Regardless of these clear and current security concerns, however, The governments continue to urge back doors. So we have to talk about them again and again.
The term “backdoor” also implies that such inquiries can be secret than public-as well as hinters, no entry points for the public. In Apple’s iCloud case, an inquiry for compromise encryption under the British IPA – by a “technical ability information” or TCN – cannot be legally announced by the recipient. The intention of the law is that such back doors of design are secret. (The course of details of a TCN to the press is a mechanism for dealing with an information block. However, it is important to note that Apple does not yet have to make public comments on these reports.)
According to the right group, the Electronic Frontier FoundationThe term “backdoor” dates from the 1980s when backdoor (and “trapdoor”) was used to refer to secret accounts and/or passwords that have been created so that someone enables unknown access to a system. Over the years, however, the word has been used to characterize a wide range of experiments, to encrypt, bypass, or to impair the data security enabled by encryption.
While the hinters are back in the news, it is important that data access to the mucosal of iCloud backups from Apple is due to the requirements of data.

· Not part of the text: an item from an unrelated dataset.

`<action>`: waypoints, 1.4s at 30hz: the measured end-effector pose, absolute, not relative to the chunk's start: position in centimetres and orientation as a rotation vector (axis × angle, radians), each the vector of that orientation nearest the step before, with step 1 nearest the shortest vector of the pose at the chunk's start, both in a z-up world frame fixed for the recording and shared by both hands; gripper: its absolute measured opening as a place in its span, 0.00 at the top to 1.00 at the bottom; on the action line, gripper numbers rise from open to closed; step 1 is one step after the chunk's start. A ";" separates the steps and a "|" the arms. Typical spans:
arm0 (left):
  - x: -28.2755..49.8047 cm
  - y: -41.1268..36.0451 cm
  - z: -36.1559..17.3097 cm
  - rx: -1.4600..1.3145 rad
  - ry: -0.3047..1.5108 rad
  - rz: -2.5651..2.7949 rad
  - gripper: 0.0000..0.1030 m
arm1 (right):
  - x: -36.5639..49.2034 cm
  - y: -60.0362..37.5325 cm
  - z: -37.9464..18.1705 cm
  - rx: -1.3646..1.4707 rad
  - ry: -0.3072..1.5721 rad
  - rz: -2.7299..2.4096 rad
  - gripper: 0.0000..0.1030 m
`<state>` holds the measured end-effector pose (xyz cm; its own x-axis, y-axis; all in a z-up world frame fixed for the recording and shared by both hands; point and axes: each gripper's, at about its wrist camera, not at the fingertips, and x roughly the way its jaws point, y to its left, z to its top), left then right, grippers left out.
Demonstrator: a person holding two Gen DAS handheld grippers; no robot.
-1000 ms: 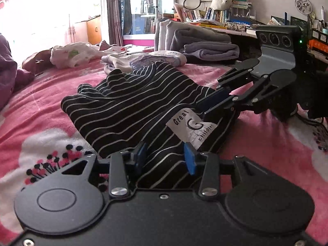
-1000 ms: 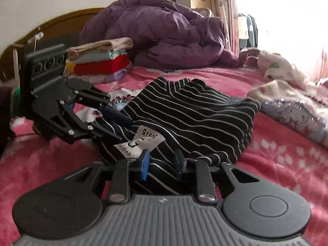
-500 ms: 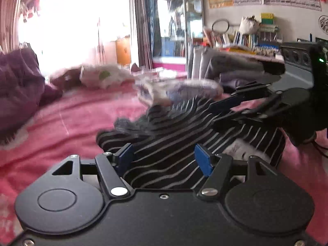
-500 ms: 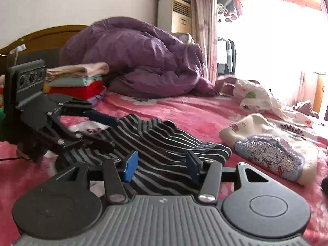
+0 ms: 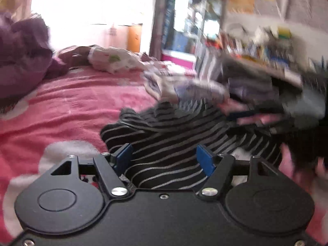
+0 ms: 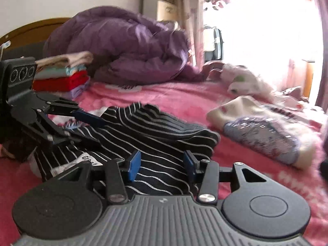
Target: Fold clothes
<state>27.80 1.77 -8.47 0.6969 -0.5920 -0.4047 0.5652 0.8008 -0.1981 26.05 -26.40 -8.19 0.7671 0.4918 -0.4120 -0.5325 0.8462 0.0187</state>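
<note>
A black garment with thin white stripes [image 5: 174, 135] lies bunched on the pink bed; it also shows in the right wrist view [image 6: 155, 135]. My left gripper [image 5: 165, 160] is open, its blue pads on either side of a fold of the garment. My right gripper [image 6: 162, 163] is open just above the garment's near edge. The left gripper appears in the right wrist view [image 6: 82, 123], jaws apart over the garment's left side. The right gripper is a dark blur in the left wrist view [image 5: 287, 110].
A purple duvet [image 6: 127, 47] is heaped at the headboard beside a stack of folded clothes [image 6: 63, 71]. A white and lilac sequinned garment [image 6: 262, 131] and a white printed garment [image 6: 244, 82] lie on the bed to the right. Shelves and a cluttered desk [image 5: 266, 47] stand beyond.
Both grippers opened and let go of the striped garment, then rose and drew back a little. The left view swung left and is blurred by motion.
</note>
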 end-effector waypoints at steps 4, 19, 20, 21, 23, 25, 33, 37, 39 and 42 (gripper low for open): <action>27.1 3.9 -8.2 -0.274 0.539 -0.595 0.32 | 24.3 -29.1 -7.0 0.097 0.456 0.493 0.49; 27.7 5.2 -11.4 -0.595 0.760 -0.519 0.28 | 25.9 -32.0 -12.9 0.693 0.647 0.411 0.38; 27.8 5.1 -11.5 -0.595 0.757 -0.521 0.28 | 26.3 -32.1 -13.3 0.717 0.653 0.421 0.38; 27.9 4.9 -11.6 -0.597 0.751 -0.525 0.28 | 26.6 -32.1 -13.5 0.726 0.656 0.428 0.38; 28.1 4.6 -11.7 -0.600 0.738 -0.532 0.30 | 27.2 -31.9 -13.7 0.725 0.665 0.444 0.41; 28.2 4.2 -11.9 -0.606 0.726 -0.541 0.33 | 27.8 -31.8 -14.1 0.740 0.673 0.456 0.49; 28.0 4.5 -12.1 -0.713 0.693 -0.587 0.68 | 27.8 -32.0 -14.4 0.816 0.664 0.516 0.68; 27.4 4.9 -10.9 -0.767 0.644 -0.636 0.68 | 27.4 -32.4 -14.0 0.870 0.629 0.550 0.69; 27.1 5.0 -10.1 -0.777 0.620 -0.663 0.68 | 27.1 -32.7 -13.4 0.900 0.598 0.575 0.69; 26.9 4.9 -8.9 -0.780 0.576 -0.711 0.68 | 26.7 -33.5 -12.3 0.916 0.554 0.604 0.70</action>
<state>26.92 4.87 -8.89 0.6292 -0.7507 -0.2016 0.3525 0.5067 -0.7868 26.67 -33.48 -12.31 0.7044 0.6863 -0.1811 -0.2394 0.4699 0.8497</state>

In the nineties, for example, the US National Security Agency (NSA) developed encrypted hardware for the processing of language and data news that had baked a backdoor in them – with the aim of intercepting the security services encrypted communication. As was known, the “Clipper chip” used a system with a key loyal – which means that a encryption key was created and stored by government agencies to facilitate access to the encrypted data if the state authorities wanted.
The attempt by the NSA to enlarge chips with baked backstores failed due to a lack of adoption after a security and privacy. Although the Clipper chip is attributed to the fact that the efforts of the cryptologists to develop and spread strong encryption software are built up in order to secure data against the government’s over -control.
The Clipper chip is also a good example of where an attempt to take access to the system was publicly carried out. It is worth noting that back doors don’t always have to be secret. (In the iCloud case Great Britain, the state agents wanted to be clearly accessible without Apple users know this.)
Add to governments that often use emotional propaganda for claims to access data in order to impair the support of the public and/or pressure on service providers in order to adhere to them – for example, due to the argumented access to E2EE, to adhere to child abuse or Fighting terrorism, or terrorism, or prevent another hideous crime.
However, back doors can have a way to return to bite their creators. For example, China-supported hacker found last autumn -Mearing access to data from users of US telcos and ISPS thanks to a 30-year federal law that had prescribed backdoor access (even if in this case from non-E2E access points to systems.
Governments also have to worry that foreign back doors create risks for their own citizens and national security.
Over the years, several cases of Chinese hardware and software have been suspected that Hinterntoors had been dominated over the years. Some countries led to concerns about the potential back door risks, including Great BritainTo remove or limit steps to remove or limit the use of Chinese technology products such as components in recent years. Fears of backstores can also be a strong motivator.